Szukaj na tym blogu

sobota, 29 marca 2014

Pomysł to podstawa!

Np. jakieś show...

My najbardziej lubimy to, co zmienne i kapryśne, nieoczekiwane i dziwne: brzeg morza, który jest trochę lądem i trochę wodą, zachód słońca, który jest trochę ciemnością i trochę światłem, i wiosnę, która jest trochę chłodem i trochę ciepłem (Pamiętnik Tatusia Muminka)

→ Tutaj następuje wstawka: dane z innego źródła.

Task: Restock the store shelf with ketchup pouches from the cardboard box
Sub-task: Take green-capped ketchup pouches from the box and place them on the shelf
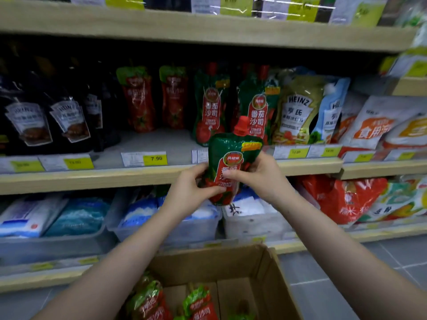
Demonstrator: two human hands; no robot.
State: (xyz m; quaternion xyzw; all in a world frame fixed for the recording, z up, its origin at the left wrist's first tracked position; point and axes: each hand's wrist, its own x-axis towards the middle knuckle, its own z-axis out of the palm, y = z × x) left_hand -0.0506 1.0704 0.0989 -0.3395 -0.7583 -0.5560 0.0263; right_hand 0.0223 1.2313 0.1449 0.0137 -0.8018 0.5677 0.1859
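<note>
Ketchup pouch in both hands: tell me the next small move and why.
Probably lift the ketchup pouch forward onto the middle shelf and stand it in front of the matching green pouches. Both the left hand and right hand grip it upright, just before the shelf edge, and bare shelf space shows ahead of that row.

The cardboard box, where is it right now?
The cardboard box sits low in the head view, centre-bottom, below both forearms, in front of the bottom shelf.
</note>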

Wiosna. Długo wyczekiwana przeze mnie pora roku wreszcie nadeszła. Na ulicach pełno ludzi, zrobiło się tłoczno i gwarnie. W kawiarniach brak miejsc- szczególnie w weekend, ale w sumie nawet to nie jest wielkim problemem. Czym bowiem jest uliczny ścisk wobec wszechobecnego ciepła, zieleni i możliwości bezkarnego wygrzewania się na słońcu? No właśnie....Ale właściwie to zmierzam do czegoś innego.
Wiosną na ulicach pojawiają się również przedstawiciele tzw. sztuki ulicznej- street art, która jak wiadomo przejawia się w różnych formach. Brzmi dziwnie? Uliczni artyści z pewnością mają tylu samo zwolenników, co przeciwników. Dzisiaj widziałam jeden z przykładów street artu, który był połączeniem pasji ze sposobem na życie i na zarabianie pieniędzy. Jednak przede wszystkim, w moim odczuciu, był ciekawym rodzajem prezentacji młodego artysty i ukazaniem jego show. Wbrew obiegowej opinii, uliczne występy są formą sztuki.